Nervous-System-Informed DBT: Using Skills to Regulate Complex Trauma Clients Before EMDR
May 06, 2026
You know that feeling when a session is going somewhere real, the client is starting to touch something important, and then it happens? Their eyes go glassy. Or they spiral. Or they shut down so completely you wonder if they're still in the room with you. You spend the next 20 minutes doing damage control, and they don't come back the following week.

This is one of the most common and least-discussed frustrations in trauma therapy. Not the absence of progress. The presence of too much of it, too fast. And if you're doing EMDR, the stakes feel even higher. You're working with the nervous system directly, which means when something goes wrong, it goes wrong loudly.
This isn't a client failure. It isn't even a technique failure. It's usually a sequencing problem. And that's where DBT and nervous system regulation come in. Not as a detour from trauma work. As the work that makes trauma work possible.
DBT Through a Nervous System Lens (It's Not Just Worksheets)
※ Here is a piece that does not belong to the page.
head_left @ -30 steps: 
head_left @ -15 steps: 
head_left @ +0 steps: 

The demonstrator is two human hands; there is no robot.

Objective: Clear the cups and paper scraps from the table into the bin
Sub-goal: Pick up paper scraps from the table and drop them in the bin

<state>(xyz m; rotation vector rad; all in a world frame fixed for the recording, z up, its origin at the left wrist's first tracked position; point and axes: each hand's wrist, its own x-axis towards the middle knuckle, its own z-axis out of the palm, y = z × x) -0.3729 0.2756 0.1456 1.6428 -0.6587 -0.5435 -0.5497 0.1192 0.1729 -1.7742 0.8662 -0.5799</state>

When most clinicians think of DBT, they picture diary cards, chain analyses, and the occasional TIPP skill squeezed into the last five minutes of a session. Which, fair. That's how a lot of us were introduced to it.
But here's a reframe worth sitting with: DBT, when applied through a nervous system lens, is essentially a structured protocol for moving a dysregulated nervous system back toward a state where learning, connection, and processing can actually happen. Every module maps onto a physiological function, and once you see that, it changes how you use it.
Think about it this way:
- Mindfulness isn't just 'be present.' It's orienting. It's training the nervous system to check the environment for safety before reacting. It's the first step in polyvagal-informed care.
- Distress tolerance isn't just crisis management. It's teaching the nervous system to survive a threat signal without making it worse. To get through the flood without feeding it.
- Emotion regulation isn't just 'feel better.' It's building enough stability in the autonomic system that the window of tolerance can widen over time.
- Interpersonal effectiveness isn't soft skills. It's creating the relational conditions that the ventral vagal system needs to stay online.
When you look at DBT through this lens, something shifts. It stops being a separate modality and starts being the scaffolding that the nervous system informed DBT is built on. And for complex trauma clients? That scaffolding isn't optional.
Three Nervous System Patterns You're Already Seeing in Session

Complex PTSD doesn't show up the same way twice. But if you look closely at what's happening physiologically, most of your high-acuity clients are cycling through one of three patterns. Understanding hyperarousal and hypoarousal treatment starts with recognizing which pattern you're actually dealing with.
- Hyperarousal: The Nervous System That Can't Come Down
This client comes in activated. Sometimes they've been activated since before they walked in. They're scanning. They're reactive. Their baseline is somewhere between alert and alarm, and insight-oriented work just adds fuel. When you ask them to reflect on an experience, you're inviting them to stay in a system that is already overwhelmed. The window of tolerance isn't just narrow. It's flooded.
Trying to do trauma processing here is a bit like trying to have a thoughtful conversation in a burning building. The nervous system's job is survival, not insight.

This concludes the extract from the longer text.